En esto de israelíes y palestinos es difícil evitar la impresión, tanto en momentos prometedores como en los que no lo son tanto, de que los contendientes prefieren el estado de hostilidad que ha caracterizado sus relaciones desde que se creara el Estado de Israel a la consideración, por fuerza ardua, de la paz y de sus consecuencias. Consideraciones tácticas y políticas de diverso tipo, que tienen mucho que ver con la debilidad de los respectivos liderazgos frente a las reclamaciones ultramontanas de diversos sectores de los electorados propios, acaban por hacer descarrilar las mínimas posibilidades de superación del conflicto. De hecho, este complicado rigodón del 67 ha servido para que Netanyahu y Abbas vuelvan a sus cuarteles intransigentes de invierno, cuando más necesitados estaban de apoyo doméstico. Obama, involuntariamente, les ha brindado la ocasión. No es fácil imaginar quién distribuirá las cartas para la próxima mano.

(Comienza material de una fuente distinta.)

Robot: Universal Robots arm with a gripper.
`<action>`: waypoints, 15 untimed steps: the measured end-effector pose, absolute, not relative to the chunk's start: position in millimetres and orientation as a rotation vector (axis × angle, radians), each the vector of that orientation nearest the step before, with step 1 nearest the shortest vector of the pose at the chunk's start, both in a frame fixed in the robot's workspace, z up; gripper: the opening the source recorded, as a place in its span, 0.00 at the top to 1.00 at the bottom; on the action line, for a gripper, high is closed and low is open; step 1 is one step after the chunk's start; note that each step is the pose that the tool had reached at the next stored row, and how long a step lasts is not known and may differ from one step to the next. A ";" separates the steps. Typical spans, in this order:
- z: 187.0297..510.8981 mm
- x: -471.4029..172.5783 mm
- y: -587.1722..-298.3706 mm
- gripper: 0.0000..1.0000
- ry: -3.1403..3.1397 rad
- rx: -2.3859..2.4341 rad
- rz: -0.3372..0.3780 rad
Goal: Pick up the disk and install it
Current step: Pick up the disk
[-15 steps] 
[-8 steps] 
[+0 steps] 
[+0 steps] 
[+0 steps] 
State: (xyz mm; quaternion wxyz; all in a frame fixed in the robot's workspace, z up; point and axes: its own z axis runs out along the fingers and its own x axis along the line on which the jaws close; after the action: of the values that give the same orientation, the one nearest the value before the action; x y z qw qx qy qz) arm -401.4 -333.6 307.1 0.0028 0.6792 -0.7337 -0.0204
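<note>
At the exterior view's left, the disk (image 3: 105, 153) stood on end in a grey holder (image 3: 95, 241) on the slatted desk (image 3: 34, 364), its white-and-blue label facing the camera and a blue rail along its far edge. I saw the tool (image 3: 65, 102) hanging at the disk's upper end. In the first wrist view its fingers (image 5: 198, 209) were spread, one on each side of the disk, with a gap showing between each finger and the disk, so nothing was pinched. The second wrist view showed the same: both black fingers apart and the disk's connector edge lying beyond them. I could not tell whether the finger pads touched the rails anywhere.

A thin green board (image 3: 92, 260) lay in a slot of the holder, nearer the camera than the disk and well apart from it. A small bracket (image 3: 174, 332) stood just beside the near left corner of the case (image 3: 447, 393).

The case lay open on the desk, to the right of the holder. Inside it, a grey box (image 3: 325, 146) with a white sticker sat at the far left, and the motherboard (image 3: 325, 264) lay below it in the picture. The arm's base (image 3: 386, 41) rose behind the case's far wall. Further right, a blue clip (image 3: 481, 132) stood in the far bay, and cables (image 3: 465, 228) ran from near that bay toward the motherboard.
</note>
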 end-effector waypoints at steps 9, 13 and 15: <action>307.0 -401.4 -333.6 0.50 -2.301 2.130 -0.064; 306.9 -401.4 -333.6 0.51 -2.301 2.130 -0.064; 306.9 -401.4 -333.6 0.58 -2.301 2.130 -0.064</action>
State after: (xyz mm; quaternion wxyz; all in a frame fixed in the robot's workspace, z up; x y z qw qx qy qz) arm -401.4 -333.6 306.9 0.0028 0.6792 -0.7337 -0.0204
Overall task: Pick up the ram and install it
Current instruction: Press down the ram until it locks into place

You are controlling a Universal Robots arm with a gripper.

De momento, los palestinos y la Liga Árabe se han apresurado a retornar a uno de sus juguetes preferidos: el reconocimiento de Palestina como Estado independiente por la Asamblea General de la ONU. Como maniobra de castigo contra los israelíes no está mal. Como medio para conseguir que de alguna manera, en algún tiempo, con ciertas condiciones, palestinos e israelíes aprendan a vivir fructíferamente como buenos y respetuosos vecinos, no puede ser peor. En el incierto panorama en que la región se mueve, y aun sin saber a ciencia exacta qué planificar para el inmediato futuro, bien harían los miembros de la Asamblea General que todavía retienen un sentido racional de la evolución diplomática —la Unión Europea y ciertamente España entre ellos— en desaconsejar vivamente la iniciativa, y, si a pesar de todo el momento llega, votar en contra. Suficientes emociones existen ya en el Oriente Medio como para que desde fuera se alienten sus peligrosas llamaradas.

Javier Rupérez, embajador de España.